As computers are increasingly part of everyday life, activities that are performed by computers or recorded by computers are increasingly part of disputes, sometimes legal disputes.

When these disputes occur, it's important to be able to understand the reliability of evidence that is generated by these computer systems.

Sometimes computers directly record information, so for example, if someone was withdrawing money from an ATM the time that money was withdrawn and the amount that was withdrawn is going to be recorded.

But more often than not, the types of information that we care about are not directly recorded, so for example, the PIN is not recorded, for good security reasons, when it's entered at an ATM.

However, computers do enforce rules, or at least they're designed to enforce certain rules.

For example, they require that before money can be withdrawn the correct PIN and the correct card is used.

So together with the records that we have from the computer and what we know about the rules enforced by the computer we can infer what has happened.

So we can infer that if money is withdrawn from an ATM then the correct card and PIN were used.

However this isn't always the case.

We know of several ways of withdrawing money from an ATM without the correct card or without the correct PIN and some of the reasons for that are because of bugs in the computer systems.

Sometimes these bugs cause a computer to fail to record accurate information and sometimes the bugs cause it to fail to enforce the rules they they were supposed to.

These bugs exist because software is written by humans and humans make mistakes.

However, not all bugs result in failures.

The bugs have to be encountered in the right set of circumstances to be triggered and when a bug gets triggered that's what causes a failure.

But this is all very abstract.

Let's look at a real example of a bug.

This code is in Apple's macOS and iOS.

It was introduced in 2013 and contains a very serious bug.

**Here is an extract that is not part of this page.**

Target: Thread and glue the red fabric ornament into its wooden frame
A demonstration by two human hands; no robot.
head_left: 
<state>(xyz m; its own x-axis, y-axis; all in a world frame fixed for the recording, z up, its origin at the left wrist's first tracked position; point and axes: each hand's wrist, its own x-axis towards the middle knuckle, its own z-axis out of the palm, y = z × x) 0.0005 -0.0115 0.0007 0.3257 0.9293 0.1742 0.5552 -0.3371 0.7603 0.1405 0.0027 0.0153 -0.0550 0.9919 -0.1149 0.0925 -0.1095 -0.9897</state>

That bug was undetected for four months.

What this code does is implement security for network communications.

It's there to detect network communications being tampered with, it's there to detect eavesdropping.

It applies to things like web browsing but it could also apply to other activities over the network like mobile banking.

And this code has a bug.

Here it is.

This is probably a copy and paste error.

Just as it's very easy to do this when you're writing something out in English, it's very easy to make the same mistake when you're writing code.

Just like in English, you hope that when it's being proofread these sorts of mistakes will be encountered and removed.

However that doesn't always happen.

So here's an example of a published book where there's been probably a copy and paste error leading to a duplicated paragraph.

So if you're familiar with C, this code will make sense; if you're not then the punctuation is a bit of distraction away from the underlying functionality that the code is doing, so let's replace this with a version written in more familiar terms.

Now code is normally executed by the computer in in the same way that you read it: left to right top to bottom, but code can also specify that you should jump around when it's being executed and one way of doing this is the "if" statement.

You can see one of these over here, and what this does is if a particular condition is met then the chunk of code directly below gets executed, otherwise that bit of code gets skipped.

The other way we have of moving around code is "goto" and what goto does is when this is encountered the execution will skip to a label.

The label here is "fail" so if this is executed we'll jump down to here.

To understand the problem in this code, let's run through a few different scenarios.

What the code does is check for security problems in a message, but the message is made out of three chunks of data and before we can check whether there's any security problems we need to read those three chunks, combine them, and then check for issues.

So let's assume now that there's a problem with the second part of this data

So the first thing that we're going to do is read in the first part of the data and that happens here.

We then check if there's a problem, but there's no problem, so we skip over the goto fail, and then move on to the next line.

We now read the second part of data; there is a problem here so we execute the goto fail statement and then jump down here.

Now we check if there was a problem with the last thing that was done.

The last thing that was done is checking if there's a problem in the second part of the data.

Well there was, so this code will now report that there was a problem, because there was a problem with the second part of that data.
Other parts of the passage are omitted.